The Day an MSK Upgrade Duplicated Every Outbound Record
A managed Kafka cluster upgrade rolled brokers, our consumer re-processed already-handled records, and Mongo happily inserted them again because we never set _id. Multiple DLTs, a duplicate-document mess, and the one-line fix that one of our sibling pipelines had been quietly using all along.
We had producer idempotence enabled. We had Kafka transactional commit configured. We had a fixed backoff and a DLT recoverer. And we still ended up with several duplicate records in MongoDB across two of our outbound message channels, every one of them eventually causing a webhook handler to crash with IncorrectResultSizeDataAccessException when it tried to look up the single document it expected.
The trigger was a managed Kafka (MSK) cluster upgrade. The root cause was something else entirely — and it had been sitting in our code waiting for the right kind of bad weather to expose it.
1. TL;DR
- Producer
enable.idempotenceand Kafka transactional commit do not make your consumer idempotent. They protect the producer side only. - Kafka guarantees at-least-once. Any broker rolling restart, coordinator transition, or session timeout can cause a record to be re-delivered after your listener has already finished its side effects.

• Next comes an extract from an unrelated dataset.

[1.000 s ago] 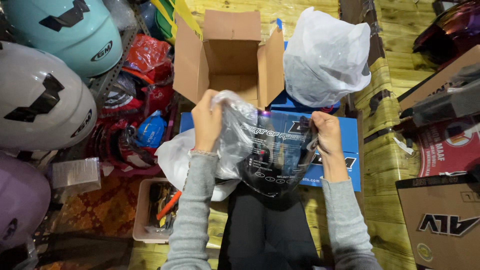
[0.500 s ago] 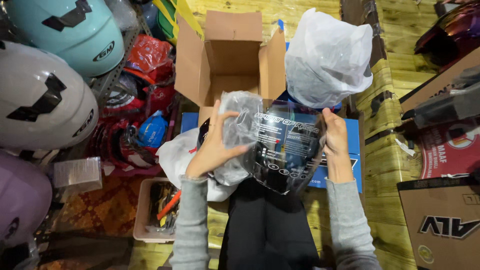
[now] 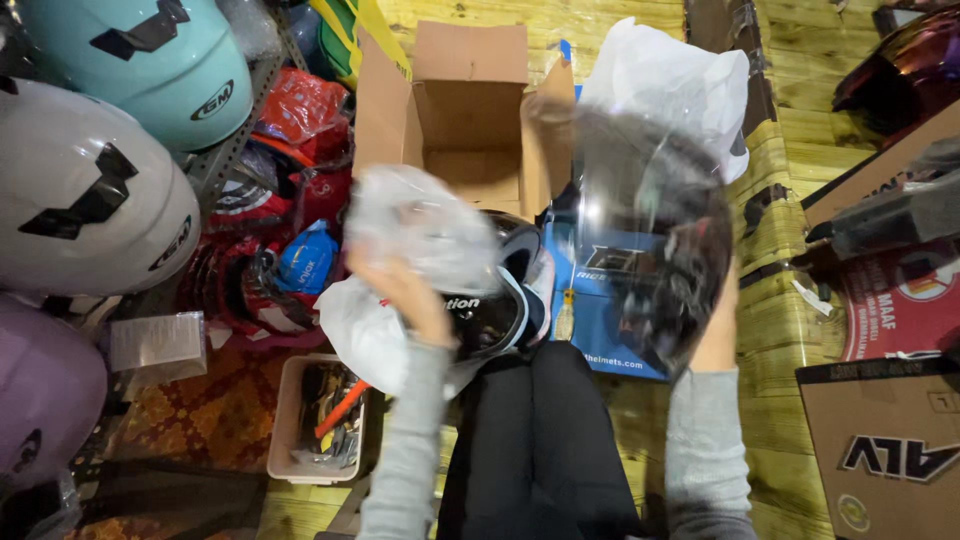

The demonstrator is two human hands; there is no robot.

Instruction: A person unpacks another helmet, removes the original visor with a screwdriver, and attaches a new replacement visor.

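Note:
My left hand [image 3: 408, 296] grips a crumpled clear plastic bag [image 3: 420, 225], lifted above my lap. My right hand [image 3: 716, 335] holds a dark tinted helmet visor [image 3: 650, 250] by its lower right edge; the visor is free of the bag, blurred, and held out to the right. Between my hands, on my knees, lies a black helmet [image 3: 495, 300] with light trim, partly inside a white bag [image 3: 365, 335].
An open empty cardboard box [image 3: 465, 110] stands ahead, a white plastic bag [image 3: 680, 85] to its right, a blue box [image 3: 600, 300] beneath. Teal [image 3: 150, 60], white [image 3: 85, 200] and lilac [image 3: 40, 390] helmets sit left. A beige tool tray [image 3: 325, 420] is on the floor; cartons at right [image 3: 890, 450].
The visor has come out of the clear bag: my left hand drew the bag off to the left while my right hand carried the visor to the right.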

- If your listener writes to MongoDB by calling
repository.save(entity)on an entity whose_idis generated inside the listener, every re-delivery creates a new document. Same business key, different_id. - The fix is to let the producer mint the
_id, ship it in the event payload, and have the consumer rehydrate the entity with that exact_id. Mongo'ssavebecomesreplaceOne({_id: X}, ..., upsert: true), which is a single atomic upsert. Re-deliveries replace instead of duplicate. - One of our sibling pipelines had been doing exactly this for years. It absorbed the same broker storm without a single DLT. The other two pipelines did not, so they took the hit.
- If you only ship one change after reading this post: audit every
@KafkaListenerthat writes to a database and confirm the listener can be re-invoked with the same record and still leave the system in the same state.
2. The Incident: A Cluster of DLTs in Half an Hour
The on-call channel started lighting up with DLT alerts from our writer consumer group. All of them carried the same exception:
IncorrectResultSizeDataAccessException
Query findByExternalMessageId returned non unique result
The listener was a webhook handler. A third-party delivery provider had POSTed back with the delivery status of a message we sent earlier. The handler looked up the original record by its provider-issued ID and was expecting a single document. It was getting two. Or three.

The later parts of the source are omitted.